Kishan decides to avenge his father for all his wrongdoings. He singles out Sawant, a powerful man of Suraj and decides to strike on him. Meanwhile, Gopi, a doppelgänger of Kishan, works as a constable in the police force. Gopi has a doting mother, a wife and a kid, but isn't taken seriously as he lacks the guts to become anything worthwhile. Kishan spots Gopi and decides to use him for his purposes. Kishan starts bumping off the goons, while Gopi starts getting the credit.

Soon, Gopi's fortune changes, while Kishan succeeds in furthering his motives. Barkha (Karisma Kapoor), the Commissioner's daughter, falls in love with Kishan. One day, Kishan manages to sneak into Malhotra's lair. He holds Malhotra at gunpoint and shows him the photo of his mother. He learns that Sawant is the kingpin and Suraj the pawn, rather than other way around. Suraj tells Kishan that Sawant's men killed Suraj's partner for the jewels. Suraj somehow scooted off with the money and hid it in the basement of a construction site.
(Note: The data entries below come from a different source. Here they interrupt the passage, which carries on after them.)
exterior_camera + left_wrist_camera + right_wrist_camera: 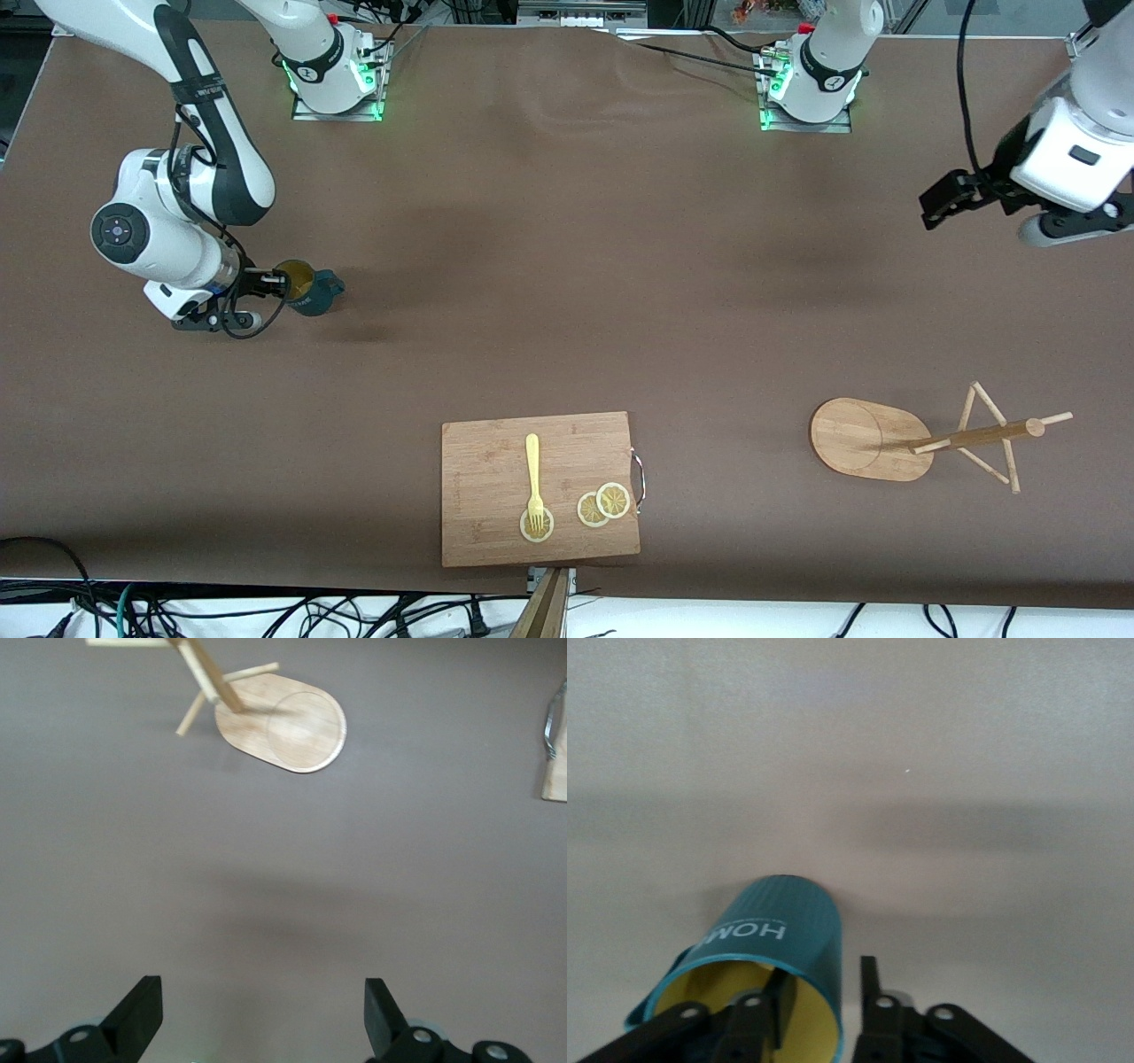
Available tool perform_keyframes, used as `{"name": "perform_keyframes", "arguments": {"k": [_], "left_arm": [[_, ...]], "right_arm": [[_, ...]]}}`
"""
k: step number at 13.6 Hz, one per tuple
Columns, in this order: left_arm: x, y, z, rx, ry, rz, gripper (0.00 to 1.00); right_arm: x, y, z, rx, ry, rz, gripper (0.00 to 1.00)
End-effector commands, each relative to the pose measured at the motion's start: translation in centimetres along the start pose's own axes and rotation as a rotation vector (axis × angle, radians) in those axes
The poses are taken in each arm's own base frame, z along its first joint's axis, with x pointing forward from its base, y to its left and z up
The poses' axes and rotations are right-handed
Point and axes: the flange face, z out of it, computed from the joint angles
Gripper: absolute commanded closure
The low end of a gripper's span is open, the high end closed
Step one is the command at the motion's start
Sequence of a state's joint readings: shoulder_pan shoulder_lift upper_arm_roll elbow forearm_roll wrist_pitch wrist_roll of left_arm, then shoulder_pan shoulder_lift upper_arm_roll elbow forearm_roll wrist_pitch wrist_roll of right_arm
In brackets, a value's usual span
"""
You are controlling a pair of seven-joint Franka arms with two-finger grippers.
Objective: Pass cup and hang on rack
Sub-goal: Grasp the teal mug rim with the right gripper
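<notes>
my right hand (pixel 819 1014) pinching cup (pixel 312 288) wall, one finger inside | rack (pixel 921 439) lies toward my left hand (pixel 264 1014), wide, waiting over bench

Two white arms (pixel 182 221) with black joint bands, round bases lit green, black cables, and black two-finger grippers (pixel 264 1019) with small screws.
</notes>
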State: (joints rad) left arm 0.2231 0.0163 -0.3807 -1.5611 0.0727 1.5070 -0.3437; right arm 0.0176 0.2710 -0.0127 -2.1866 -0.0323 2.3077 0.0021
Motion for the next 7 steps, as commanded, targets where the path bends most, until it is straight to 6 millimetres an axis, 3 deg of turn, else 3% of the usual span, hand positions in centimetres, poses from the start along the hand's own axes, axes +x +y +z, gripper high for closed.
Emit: {"name": "perform_keyframes", "arguments": {"k": [1, 3, 5, 7], "left_arm": [[-0.4, 0.3, -1.0, 0.031, 0.011, 0.005, 0.0], [-0.6, 0.0, -0.8, 0.021, 0.002, 0.031, 0.0], [-0.3, -0.8, -0.3, 0.021, -0.012, 0.018, 0.0], [-0.4, -2.0, 0.4, 0.004, -0.048, 0.003, 0.0]], "right_arm": [[-0.4, -0.7, -0.5, 0.007, 0.012, 0.019, 1.0], [0.1, -1.7, -1.2, 0.009, 0.026, 0.002, 1.0], [1.1, -3.2, -3.1, 0.013, 0.059, -0.029, 1.0], [2.4, -7.0, -6.0, 0.025, 0.084, -0.052, 1.0]]}}
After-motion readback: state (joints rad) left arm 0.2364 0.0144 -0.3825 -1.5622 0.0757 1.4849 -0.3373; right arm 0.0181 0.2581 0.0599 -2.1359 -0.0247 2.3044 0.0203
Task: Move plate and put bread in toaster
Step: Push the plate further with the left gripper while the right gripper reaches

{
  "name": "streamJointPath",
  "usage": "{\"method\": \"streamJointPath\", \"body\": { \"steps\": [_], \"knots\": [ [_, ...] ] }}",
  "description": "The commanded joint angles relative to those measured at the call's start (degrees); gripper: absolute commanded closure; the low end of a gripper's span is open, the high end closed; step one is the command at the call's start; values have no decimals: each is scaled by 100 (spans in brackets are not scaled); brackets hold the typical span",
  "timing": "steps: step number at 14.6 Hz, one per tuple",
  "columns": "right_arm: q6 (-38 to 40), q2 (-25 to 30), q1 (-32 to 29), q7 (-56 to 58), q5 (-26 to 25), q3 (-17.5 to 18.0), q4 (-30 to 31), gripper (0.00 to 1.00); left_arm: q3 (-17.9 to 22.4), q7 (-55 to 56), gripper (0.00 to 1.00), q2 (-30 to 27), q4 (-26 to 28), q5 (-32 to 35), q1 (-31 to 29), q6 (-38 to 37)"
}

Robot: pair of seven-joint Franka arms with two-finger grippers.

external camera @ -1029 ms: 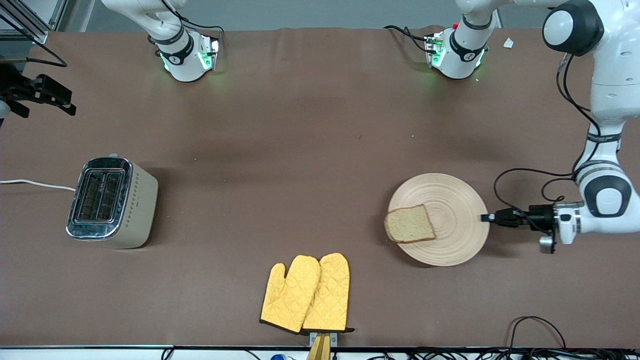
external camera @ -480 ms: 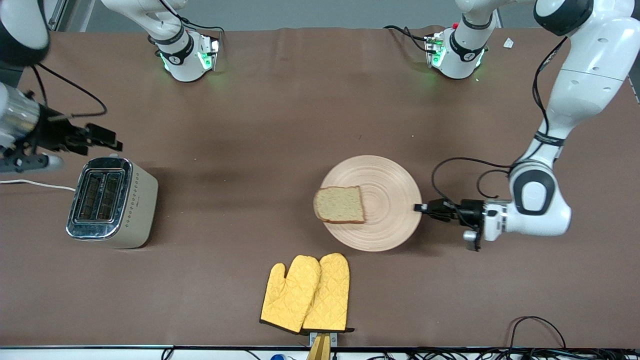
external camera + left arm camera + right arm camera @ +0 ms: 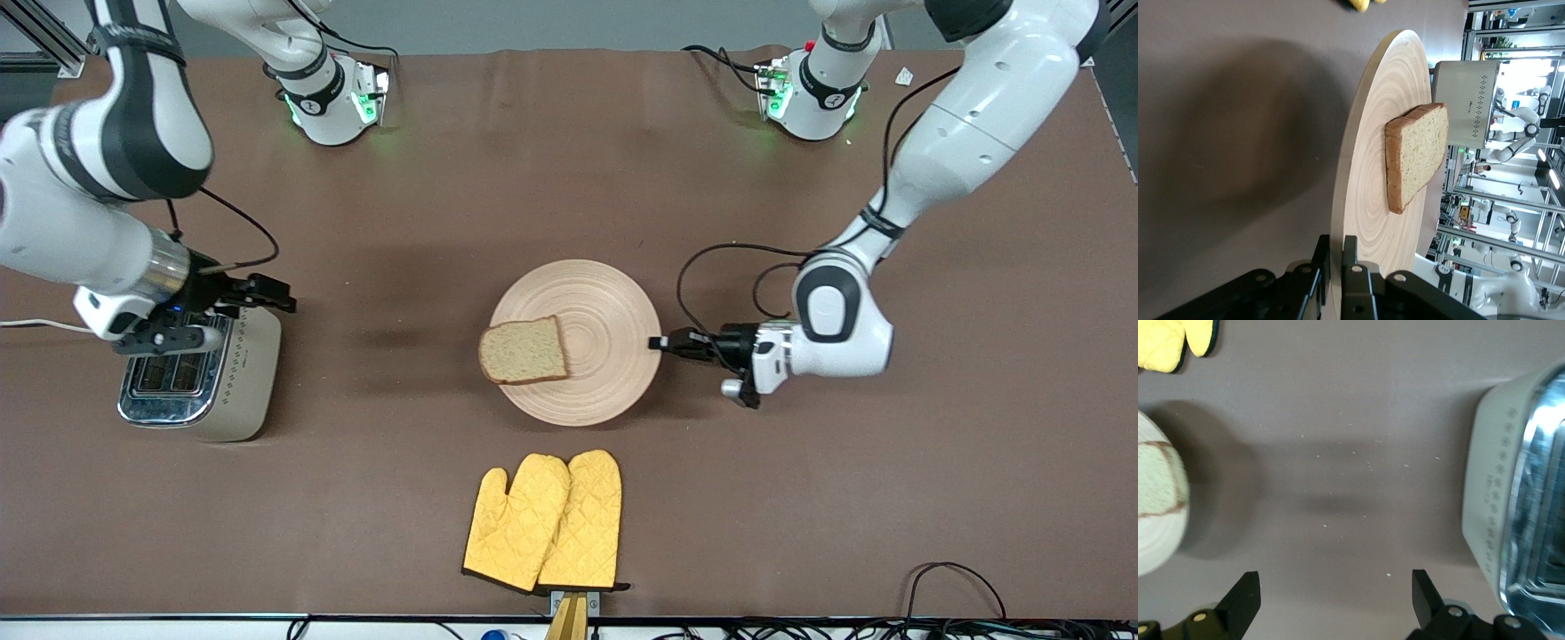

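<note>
Half done at most: the left gripper [image 3: 660,343] pinches the wooden plate [image 3: 613,302] mid-table, bread slice [image 3: 523,351] aboard, while the wide-open right gripper [image 3: 271,293] hovers over the empty toaster [image 3: 253,373].

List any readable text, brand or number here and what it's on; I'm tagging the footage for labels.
None can be read.
toaster: a small dark mark on its side beside the diamond marks, too small to read.
arm bases: dark round marks on the collars, not legible.
plate, bread, mitts: no text.
</note>
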State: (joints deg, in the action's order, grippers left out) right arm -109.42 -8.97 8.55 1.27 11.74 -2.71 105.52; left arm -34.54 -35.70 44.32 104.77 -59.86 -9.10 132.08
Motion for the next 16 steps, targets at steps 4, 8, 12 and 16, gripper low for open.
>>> {"method": "streamJointPath", "body": {
  "steps": [4,8,12,16],
  "knots": [
    [-1017,-202,515,-83,266,-10,424,0,-53,-620,100,278,-9,-596,522,459],
    [-2065,-579,840,-39,935,-2,760,0,-26,-1193,98,498,-106,-676,673,670],
    [-2969,-852,1402,-83,1014,-2,1127,0,-9,-1255,0,473,-220,-580,664,845],
    [-3297,-1045,1605,-127,1242,-2,1392,0,53,-809,0,96,-299,-571,279,1065]
  ]
}}
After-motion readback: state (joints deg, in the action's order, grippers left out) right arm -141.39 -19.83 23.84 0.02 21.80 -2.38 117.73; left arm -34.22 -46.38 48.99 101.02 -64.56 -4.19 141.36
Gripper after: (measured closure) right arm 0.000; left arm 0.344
Sawant caught Suraj and told him that the latter has been convicted for the former's crimes. Sawant also tells him that his wife has committed suicide and his son would be killed too, if Suraj does not tell the location of the jewels. Suraj does not tell the location, but to save the infant from death, takes the blame on himself. Upon this, Kishan reveals his true identity. Both realize that Sawant passed some other child as Suraj's child. Kishan learns that the place the money was hidden is the police headquarters.

Kishan decides to retrieve the loot. Now, Gopi starts hunting for Kishan. Meanwhile, Kishan has infuriated Sawant too by killing some of his goons. Kishan's mother, whom Kishan had left to find his father, comes to find him. She runs into Gopi, mistaking him for Kishan. Gopi tricks her and abducts her. But Gopi is in for a surprise when Kishan's mother and Gopi's mother turn out to be acquaintances.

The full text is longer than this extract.